Presented June 28, 2010
he past five years have been a time of hope and blessings for the South American Division (SAD) territory, which currently has 2,015,910 members; 21,147 churches and groups; and 3,430 pastors. In this period, the church advanced with a well-defined foundation: fellowship and mission, involving all ministries of the church in “integrated evangelism.” This resulted in strong involvement of the local church, qualitative growth, and produced relevant and, at the same time, clearly defined projects.

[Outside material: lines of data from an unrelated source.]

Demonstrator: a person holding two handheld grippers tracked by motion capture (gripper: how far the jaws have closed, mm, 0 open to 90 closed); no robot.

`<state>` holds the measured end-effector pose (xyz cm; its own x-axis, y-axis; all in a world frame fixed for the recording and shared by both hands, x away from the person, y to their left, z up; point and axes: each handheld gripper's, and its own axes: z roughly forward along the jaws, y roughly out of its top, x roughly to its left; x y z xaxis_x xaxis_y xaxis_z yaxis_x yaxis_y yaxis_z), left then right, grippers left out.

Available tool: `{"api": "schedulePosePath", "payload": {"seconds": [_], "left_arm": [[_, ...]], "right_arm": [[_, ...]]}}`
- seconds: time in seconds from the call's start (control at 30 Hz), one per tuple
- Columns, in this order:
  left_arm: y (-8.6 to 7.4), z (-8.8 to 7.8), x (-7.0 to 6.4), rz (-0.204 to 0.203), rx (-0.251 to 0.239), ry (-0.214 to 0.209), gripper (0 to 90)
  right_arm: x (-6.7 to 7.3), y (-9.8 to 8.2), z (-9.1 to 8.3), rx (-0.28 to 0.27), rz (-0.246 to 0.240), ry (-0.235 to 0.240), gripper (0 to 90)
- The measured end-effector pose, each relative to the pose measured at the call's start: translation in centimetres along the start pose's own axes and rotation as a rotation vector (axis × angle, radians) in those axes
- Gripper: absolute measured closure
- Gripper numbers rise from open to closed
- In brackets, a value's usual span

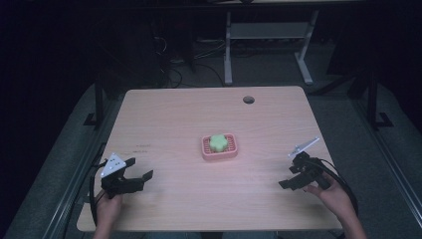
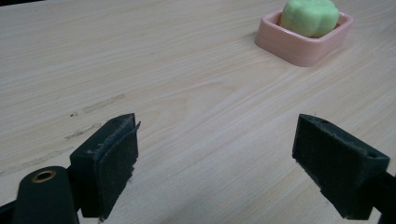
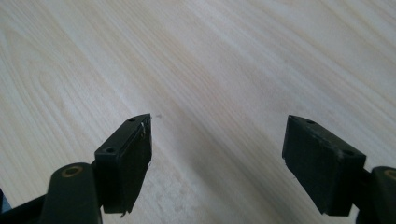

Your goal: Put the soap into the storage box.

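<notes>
Both hand-held grippers, left point(image 1: 140, 168) and right point(image 1: 290, 170), gape empty; green soap point(image 1: 217, 142) sits in pink dish point(image 1: 219, 154)

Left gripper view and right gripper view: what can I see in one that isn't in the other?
The left gripper view has the pink dish with the green soap sitting in it, far off at the upper right, plus some dark scuff marks on the wood. The right gripper view has nothing but bare, pale wood grain ahead of its jaws. Both share the wooden table and a pair of black jaws standing wide apart, holding nothing.
</notes>
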<state>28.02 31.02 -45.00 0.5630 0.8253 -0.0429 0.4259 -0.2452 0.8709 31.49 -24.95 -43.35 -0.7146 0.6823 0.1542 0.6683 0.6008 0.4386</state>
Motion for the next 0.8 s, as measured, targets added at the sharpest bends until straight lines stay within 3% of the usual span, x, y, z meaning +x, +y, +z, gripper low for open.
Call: {"api": "schedulePosePath", "payload": {"seconds": [0.5,0.67,0.8], "left_arm": [[0.0,0.1,0.0,0.001,0.001,-0.004,14.1],[0.0,0.1,-0.1,0.006,0.006,-0.002,14.1],[0.0,0.3,-0.1,0.013,0.012,-0.001,14.1]], "right_arm": [[1.0,-3.0,0.4,-0.053,0.022,-0.013,24.0],[1.7,-3.9,0.3,-0.111,0.030,-0.010,24.0],[2.4,-4.8,0.3,-0.122,0.033,-0.043,22.5]]}}
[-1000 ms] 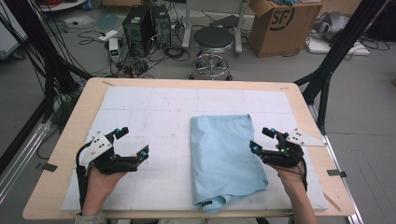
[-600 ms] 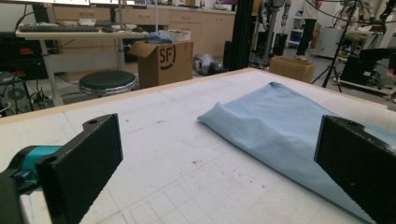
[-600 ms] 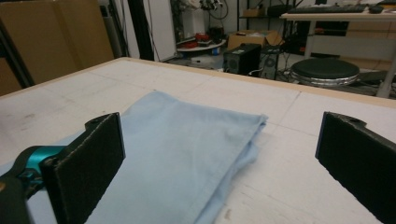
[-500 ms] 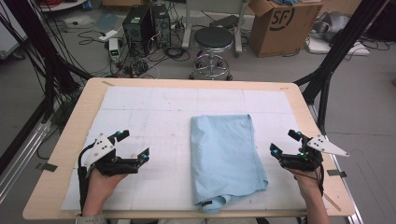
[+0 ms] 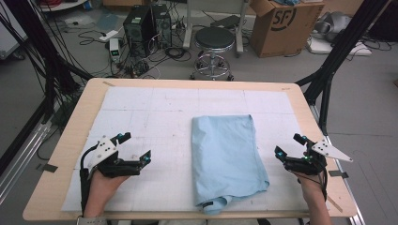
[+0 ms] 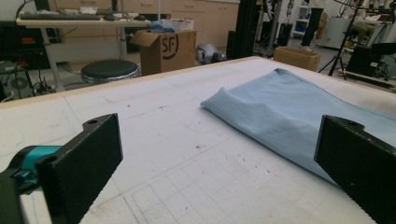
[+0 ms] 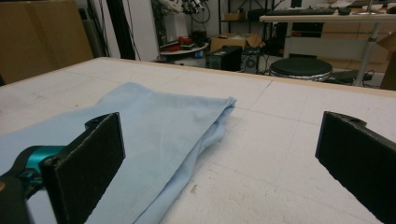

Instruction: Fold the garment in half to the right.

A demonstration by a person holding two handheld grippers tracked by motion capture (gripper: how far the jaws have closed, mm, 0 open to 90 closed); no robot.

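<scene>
Hand-held gripper, left (image 5: 137,147), and right (image 5: 290,146): both wide open, empty, flanking folded blue cloth (image 5: 227,159) on surface (image 5: 155,103); fold apparently complete, near end bunched.

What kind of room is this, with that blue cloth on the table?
Most likely a lab or workshop, not a home. Loose cables and computer towers sit on the floor, with a shipping box and a stool behind the table holding the folded cloth.
</scene>
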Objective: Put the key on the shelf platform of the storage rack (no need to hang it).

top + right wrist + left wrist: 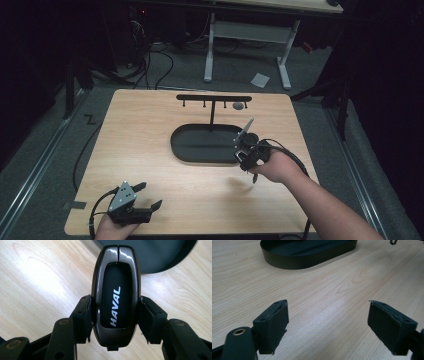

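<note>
A glossy dark key fob point(115, 300) with white "HAVAL" lettering stands upright between the pads of my right gripper point(115, 302), which is shut on its two sides. In the high view my right gripper point(249, 162) hangs above the table by the right end of a black oval tray point(176, 145), pointing down. My left gripper point(151, 195) rests low at the table's near left corner. Its jaws stand wide open, with bare wood between the fingertips of the left gripper point(328, 306).
A black T-shaped rack point(214, 98) with small hooks rises from the back of the tray, and a small grey object point(239, 105) hangs near its right end. The tray's wall point(307, 261) lies ahead of the left gripper. White table legs stand on the floor beyond.
</note>
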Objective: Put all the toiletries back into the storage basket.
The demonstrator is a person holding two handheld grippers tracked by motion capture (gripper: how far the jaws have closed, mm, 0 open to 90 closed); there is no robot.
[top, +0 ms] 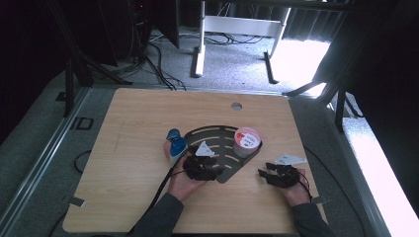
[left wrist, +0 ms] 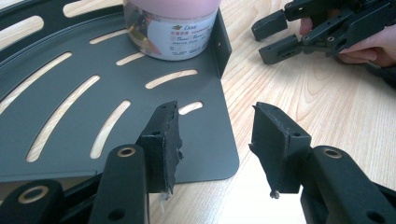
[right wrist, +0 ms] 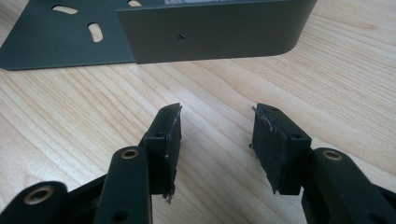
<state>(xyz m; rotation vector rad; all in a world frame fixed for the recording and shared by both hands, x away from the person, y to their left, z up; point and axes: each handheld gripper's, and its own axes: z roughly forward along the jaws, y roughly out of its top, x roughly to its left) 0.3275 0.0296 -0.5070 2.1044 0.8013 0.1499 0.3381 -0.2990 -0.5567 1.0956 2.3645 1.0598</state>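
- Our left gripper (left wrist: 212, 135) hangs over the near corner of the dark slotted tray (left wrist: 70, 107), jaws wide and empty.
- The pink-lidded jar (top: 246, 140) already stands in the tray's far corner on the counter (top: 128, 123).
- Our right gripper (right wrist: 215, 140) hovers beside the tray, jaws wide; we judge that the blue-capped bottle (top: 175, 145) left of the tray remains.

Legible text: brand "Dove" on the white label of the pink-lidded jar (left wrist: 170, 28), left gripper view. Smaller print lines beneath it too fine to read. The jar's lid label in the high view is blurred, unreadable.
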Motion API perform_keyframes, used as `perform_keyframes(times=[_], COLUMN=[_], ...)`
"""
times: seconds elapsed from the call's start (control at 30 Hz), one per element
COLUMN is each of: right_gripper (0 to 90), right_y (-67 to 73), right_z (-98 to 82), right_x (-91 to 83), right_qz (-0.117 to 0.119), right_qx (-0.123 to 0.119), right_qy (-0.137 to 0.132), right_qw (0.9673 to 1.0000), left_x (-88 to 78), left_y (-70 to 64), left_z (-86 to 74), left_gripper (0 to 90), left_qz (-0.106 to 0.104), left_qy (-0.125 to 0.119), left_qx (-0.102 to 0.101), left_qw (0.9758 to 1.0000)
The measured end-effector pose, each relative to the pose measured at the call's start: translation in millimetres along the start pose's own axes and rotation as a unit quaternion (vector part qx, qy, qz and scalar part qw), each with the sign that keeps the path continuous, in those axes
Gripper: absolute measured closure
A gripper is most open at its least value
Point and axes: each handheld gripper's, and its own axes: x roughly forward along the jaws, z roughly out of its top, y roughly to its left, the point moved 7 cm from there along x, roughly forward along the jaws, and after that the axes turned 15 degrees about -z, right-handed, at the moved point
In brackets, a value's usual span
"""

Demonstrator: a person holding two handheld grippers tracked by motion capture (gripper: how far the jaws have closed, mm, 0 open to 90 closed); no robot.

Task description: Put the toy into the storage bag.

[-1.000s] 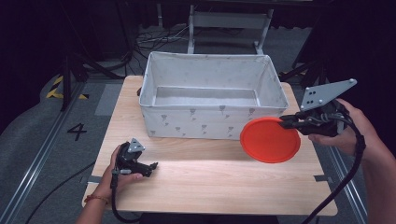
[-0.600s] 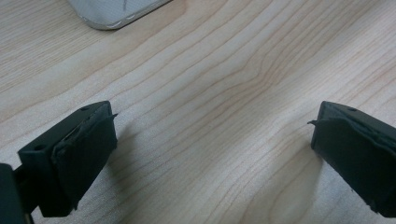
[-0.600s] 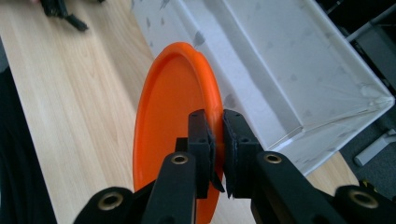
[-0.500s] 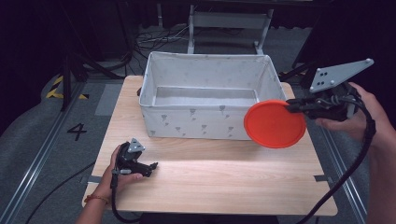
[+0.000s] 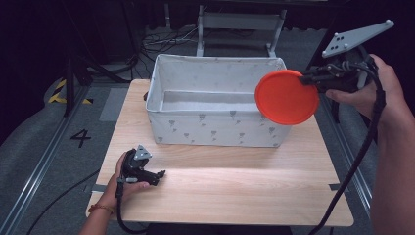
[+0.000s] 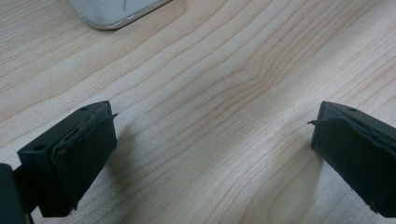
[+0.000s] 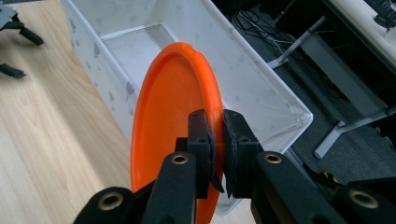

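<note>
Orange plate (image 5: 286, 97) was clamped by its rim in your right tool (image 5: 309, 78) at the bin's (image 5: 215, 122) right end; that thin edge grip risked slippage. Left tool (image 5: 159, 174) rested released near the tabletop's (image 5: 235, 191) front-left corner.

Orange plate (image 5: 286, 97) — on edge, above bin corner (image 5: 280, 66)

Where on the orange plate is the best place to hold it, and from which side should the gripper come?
Grip the thin rim of the orange plate, coming edge-on from its outer side, away from the box. The plate is flat, wide and tilted up, so only the rim fits between the jaws. The right gripper already pinches it this way.
</note>
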Motion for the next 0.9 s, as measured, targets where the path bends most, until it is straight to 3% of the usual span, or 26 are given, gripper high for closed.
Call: perform_keyframes(times=[0.27, 0.33, 0.53, 0.7, 0.9], right_gripper=[82.5, 82.5, 82.5, 82.5, 82.5], right_y=[-13.9, -18.7, -25.9, -32.2, -33.8], right_z=[21.0, 26.9, 32.7, 29.2, 25.5], right_x=[21.4, 33.4, 55.7, 79.9, 96.3], right_qz=[-0.025, -0.028, -0.053, -0.045, -0.04], right_qx=[0.018, 0.027, 0.023, 0.037, 0.039], right_qy=[-0.004, -0.001, 0.015, 0.023, 0.035], right_qw=[0.9995, 0.9992, 0.9982, 0.9981, 0.9979], left_x=[0.2, 0.2, -0.1, -0.1, -0.1], left_y=[-0.4, -0.4, -0.1, -0.1, -0.1], left_z=[-0.2, -0.1, -0.1, -0.1, -0.1], left_gripper=[0.5, 0.5, 0.5, 0.5, 0.5], left_qz=[-0.001, -0.001, -0.001, 0.0, 0.0], left_qy=[0.0, -0.001, 0.0, 0.0, 0.0], left_qx=[-0.003, -0.002, 0.0, 0.0, 0.0], left_qw=[1.0, 1.0, 1.0, 1.0, 1.0])
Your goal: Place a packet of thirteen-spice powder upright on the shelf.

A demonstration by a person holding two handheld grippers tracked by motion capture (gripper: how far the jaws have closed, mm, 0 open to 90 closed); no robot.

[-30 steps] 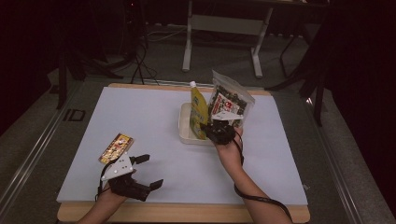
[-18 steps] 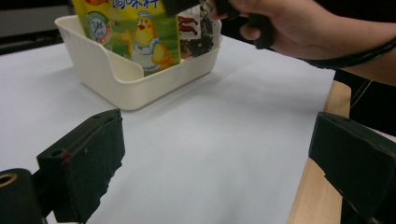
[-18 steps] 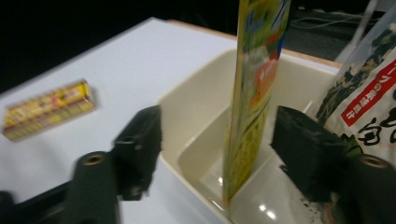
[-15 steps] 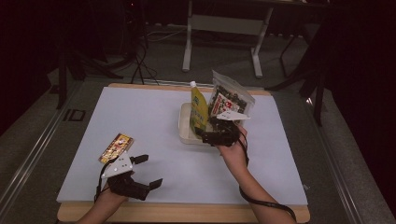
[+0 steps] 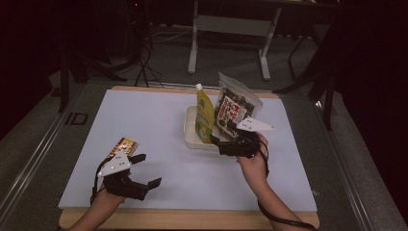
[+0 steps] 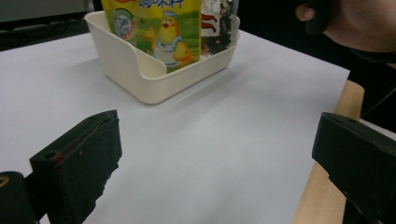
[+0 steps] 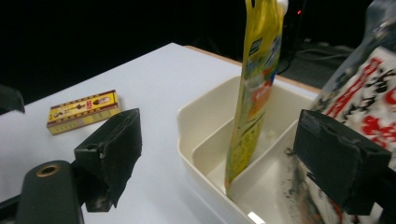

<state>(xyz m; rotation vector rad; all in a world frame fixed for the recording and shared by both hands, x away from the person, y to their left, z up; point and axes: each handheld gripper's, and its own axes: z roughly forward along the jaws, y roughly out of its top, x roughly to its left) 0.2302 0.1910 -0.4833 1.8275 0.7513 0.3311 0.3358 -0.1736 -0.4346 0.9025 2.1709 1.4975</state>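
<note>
item 1: right tool (image 5: 226, 143). high view: sits just at the near right corner of the cream tray (image 5: 191, 137), level with the foot of the seaweed bag. vs a second ago: then it was clamped on the lower part of that bag, jaws narrow; jaws have just been opening and now stand wide, nothing pressed between them. right gripper view: one jaw over the surface beside the tray, the other against the front of the bag, tray rim and pouch showing in the gap. hand has drawn back toward the near edge and a bit up since the earlier frame.

item 2: seaweed snack bag (image 5: 234, 109), clear w/ red-white label. stands upright in the right compartment of the tray, leaning on the far rim. place unchanged vs earlier frames; now free of the tool.

item 3: yellow drink pouch (image 5: 205, 115), white cap. upright in the tray, left of the bag, touching it. right gripper view puts its foot at the divider. unchanged.

item 4: left tool (image 5: 144, 169). near left of the white surface (image 5: 144, 120), jaws wide, holding nothing. same spot and same spread as a second ago.

item 5: small yellow-brown box (image 5: 122, 146), flat on the surface, just beyond the left tool, well apart from the tray. not moved.
</note>
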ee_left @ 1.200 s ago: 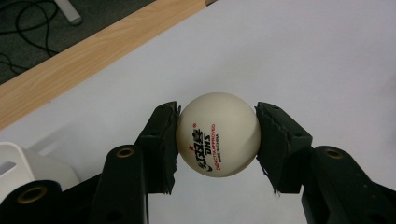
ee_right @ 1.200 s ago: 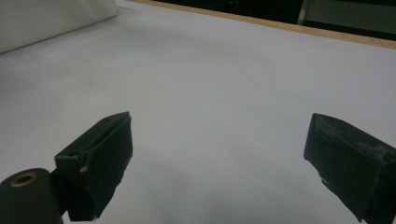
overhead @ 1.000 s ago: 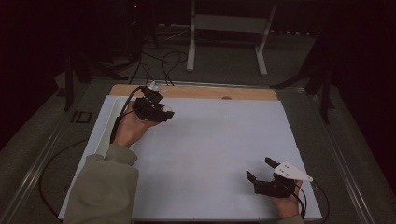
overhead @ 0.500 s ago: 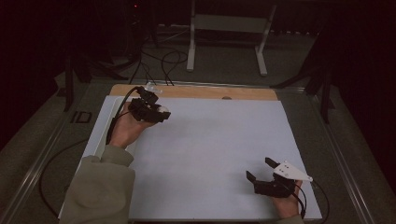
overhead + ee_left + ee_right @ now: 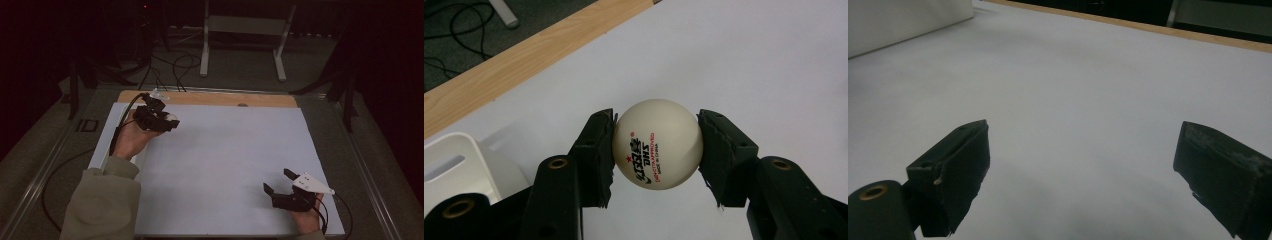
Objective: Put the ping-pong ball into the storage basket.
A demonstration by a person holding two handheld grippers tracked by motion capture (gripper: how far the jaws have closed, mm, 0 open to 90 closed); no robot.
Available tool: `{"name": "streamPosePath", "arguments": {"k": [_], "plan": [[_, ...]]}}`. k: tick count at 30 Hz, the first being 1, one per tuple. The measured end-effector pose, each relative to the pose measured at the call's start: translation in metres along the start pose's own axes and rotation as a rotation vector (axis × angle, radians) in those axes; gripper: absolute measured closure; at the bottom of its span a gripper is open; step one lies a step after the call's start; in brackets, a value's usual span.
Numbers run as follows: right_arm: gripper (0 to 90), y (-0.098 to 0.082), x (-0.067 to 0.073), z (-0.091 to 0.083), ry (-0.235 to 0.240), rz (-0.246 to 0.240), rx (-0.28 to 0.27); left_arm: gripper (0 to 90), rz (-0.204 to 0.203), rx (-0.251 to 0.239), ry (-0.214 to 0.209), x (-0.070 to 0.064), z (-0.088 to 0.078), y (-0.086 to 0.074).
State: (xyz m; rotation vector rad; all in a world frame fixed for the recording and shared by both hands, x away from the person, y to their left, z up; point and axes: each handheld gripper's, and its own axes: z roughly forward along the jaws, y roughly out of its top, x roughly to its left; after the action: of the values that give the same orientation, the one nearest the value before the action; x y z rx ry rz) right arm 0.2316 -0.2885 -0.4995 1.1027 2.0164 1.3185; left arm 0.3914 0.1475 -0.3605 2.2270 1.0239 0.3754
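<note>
Since the earlier frames the left gripper (image 5: 167,121) has drifted slightly toward the left and far side of the sheet, while the right gripper (image 5: 281,181) has kept its place near the lower right. In the high view the left gripper sits in the upper left of the white sheet (image 5: 225,160), held by a hand (image 5: 131,140) coming from a green sleeve (image 5: 102,205) at the lower left; a pale ball (image 5: 171,118) shows at its tips. The right gripper lies at the lower right of the frame, its jaws spread wide with nothing between them. In the left gripper view the jaws are clamped on a white ping-pong ball (image 5: 657,143) at frame centre, printed with red and black lettering, above the sheet; a wooden table edge (image 5: 524,55) runs across the upper left and a white box (image 5: 459,165) sits at the lower left. In the right gripper view the wide-apart jaws frame bare white sheet (image 5: 1073,100).
</note>
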Motion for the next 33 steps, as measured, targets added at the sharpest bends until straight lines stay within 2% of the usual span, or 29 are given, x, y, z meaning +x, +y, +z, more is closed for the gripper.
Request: {"name": "streamPosePath", "arguments": {"k": [16,33], "plan": [[7.2,0.0,0.0,0.0,0.002,0.0,-0.005,51.3,0.002,0.003,0.011,0.005,-0.005,-0.007],[7.2,0.001,-0.001,0.0,0.003,0.0,-0.028,51.3,-0.014,-0.006,0.023,0.013,-0.015,-0.017]]}}
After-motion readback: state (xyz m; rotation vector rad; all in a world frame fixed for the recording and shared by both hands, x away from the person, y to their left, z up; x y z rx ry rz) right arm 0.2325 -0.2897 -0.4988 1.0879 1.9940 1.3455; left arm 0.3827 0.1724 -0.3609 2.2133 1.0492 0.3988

Impact Hope in South America
In 2008 the “Impact Hope” project took the church to the streets to deliver 20 million magazines about Jesus’ coming in a single day. In 2009 almost half a million Adventist families opened their homes and invited friends to listen with them to the Adventist message through the “Homes of Hope” project. At the end of the year, a harvest satellite evangelism series, with Mark Finley, was broadcast by radio, television, and the Internet. Fifteen thousand churches were involved, ministering to 1.4 million participants in each meeting—?340,021 of these participants were visitors and friends, and 123,696 people accepted the invitation to follow Jesus. In 2010, “Impact Hope” and “Homes of Hope” were organized at the same time, presenting the Sabbath as “A Day of Hope” and involving the distribution of 30 million magazines in a single day. Besides delivering magazines, the church adopts every year a missionary book, which is acquired by the members to offer to their friends. In this project 23.2 million books have already been distributed.
Growth in South America
The Seventh-day Adventist Church in South America is an active church with sustainable growth. During the past five-year period, 1,123,724 people gave their lives to Jesus through baptism. As a result of this growth, 3,563 congregations, 247 pastoral districts, two new unions, and two unions of churches have been established, and we were able to reach, for the first time, 1,581 unreached municipalities. Establishing an Adventist presence in these municipalities has been a priority of Global Mission in the SAD. In order to support this growth, 571 new pastors have been called and 71,978 small groups have been organized, helping to deepen the faith and fellowship of church members. In order to reach people interested in the Adventist message, 27,501 Bible study classes and 104,277 evangelistic campaigns have been held during the past quinquennium. The strength of this growth can be demonstrated by a tithe increase of 116.33 percent.
Education and Media ?in South America
The Adventist educational network in the SAD is also committed to the mission of the church. There are 883 institutions, with 232,116 students and 16,168 teachers, who are constantly upgraded through initiatives such as the Adventist education portal on the Internet. With 102 published titles for all age-groups, the didactic books are produced by two Adventist publishing houses: Brazil Publishing House and South American Spanish Publishing House.
The SAD is blessed with a dedicated team of 3,755 literature evangelists, who have delivered a total of 31,319,703 books and magazines, produced from 31,242 tons of paper in the church publishing houses. One of the centerpieces of this publishing effort was the distribution of 305,000 collections of 11 Ellen White books, as part of the global “Connecting With Jesus” initiative.
Hope is also communicated through the work of the Adventist Media Center, which has been consolidated in the past five years, and operates three television channels, 106 radio stations, and Web sites that registered 14.2 million visits in 2009 alone.
Service in South America
The church is also active in the community. Besides its 15 hospitals and two food factories, 300,000 blood donors participated in the “Life for Lives” project. Speaking up about domestic violence, the Adventist Church produced and distributed 5,903,874 copies of the “Breaking the Silence” magazine and tract. Among other projects, ADRA coordinated the collection of 4,014 tons of food for needy families through “Mutirão de Natal” (Christmas Work Effort). The “Caleb Mission” project (equivalent to the Elijah Project) involved 22,980 young people who used their vacation to participate in special evangelistic meetings.
Under God’s guidance, the South American Division has advanced significantly over the past five years, generating effective and integrated action in the community and seeking to involve each member. Undoubtedly, these years have been full of blessings, miracles, growth, and the sense of a growing community that impacts lives with hope.